Seismic fault identification models suffer from poor generalization in real-world exploration due to domain shift, scarce expert annotations, inconsistent evaluation protocols, and fragile fine-tuning behavior. Method: We introduce the first large-scale fault identification benchmark—integrating multi-source real and synthetic datasets (FaultSeg3D, CRACKS, Thebe)—and systematically evaluate pretraining, fine-tuning, and joint training strategies across diverse geological, acquisition, and processing domains. We propose a novel protocol to quantify domain shift, track training dynamics, and enable consistent evaluation, and uncover catastrophic forgetting in fault segmentation for the first time. Contribution/Results: Through 200+ experiments on U-Net variants, we identify key generalization bottlenecks, establish a standardized evaluation framework, deliver practical domain adaptation guidelines for industrial deployment, and publicly release reproducible baselines—advancing the development of more robust and trustworthy seismic interpretation models.

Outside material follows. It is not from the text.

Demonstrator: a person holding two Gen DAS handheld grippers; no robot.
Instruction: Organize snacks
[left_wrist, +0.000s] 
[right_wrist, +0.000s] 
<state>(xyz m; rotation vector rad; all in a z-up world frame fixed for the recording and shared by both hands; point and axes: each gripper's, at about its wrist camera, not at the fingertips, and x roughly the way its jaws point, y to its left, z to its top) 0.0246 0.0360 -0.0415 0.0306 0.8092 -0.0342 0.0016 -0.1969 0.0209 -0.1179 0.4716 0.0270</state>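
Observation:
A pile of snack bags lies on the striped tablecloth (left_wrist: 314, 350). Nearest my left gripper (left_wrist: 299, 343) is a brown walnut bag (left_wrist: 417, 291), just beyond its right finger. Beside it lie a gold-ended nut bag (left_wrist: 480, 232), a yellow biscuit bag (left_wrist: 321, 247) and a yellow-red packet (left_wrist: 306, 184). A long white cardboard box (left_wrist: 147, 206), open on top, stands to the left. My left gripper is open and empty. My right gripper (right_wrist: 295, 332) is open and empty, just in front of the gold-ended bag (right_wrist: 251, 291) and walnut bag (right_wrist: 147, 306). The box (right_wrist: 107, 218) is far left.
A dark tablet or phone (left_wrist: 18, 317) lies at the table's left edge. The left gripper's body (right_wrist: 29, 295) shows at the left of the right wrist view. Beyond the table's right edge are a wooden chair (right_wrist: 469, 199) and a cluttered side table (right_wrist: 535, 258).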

Machine learning has taken a critical role in seismic interpretation workflows, especially in fault delineation tasks. However, despite the recent proliferation of pretrained models and synthetic datasets, the field still lacks a systematic understanding of the generalizability limits of these models across seismic data representing a variety of geologic, acquisition and processing settings. Distributional shifts between different data sources, limitations in fine-tuning strategies and labeled data accessibility, and inconsistent evaluation protocols all represent major roadblocks in the deployment of reliable and robust models in real-world exploration settings. In this paper, we present the first large-scale benchmarking study explicitly designed to provide answers and guidelines for domain shift strategies in seismic interpretation. Our benchmark encompasses over $200$ models trained and evaluated on three heterogeneous datasets (synthetic and real data) including FaultSeg3D, CRACKS, and Thebe. We systematically assess pretraining, fine-tuning, and joint training strategies under varying degrees of domain shift. Our analysis highlights the fragility of current fine-tuning practices, the emergence of catastrophic forgetting, and the challenges of interpreting performance in a systematic manner. We establish a robust experimental baseline to provide insights into the tradeoffs inherent to current fault delineation workflows, and shed light on directions for developing more generalizable, interpretable and effective machine learning models for seismic interpretation. The insights and analyses reported provide a set of guidelines on the deployment of fault delineation models within seismic interpretation workflows.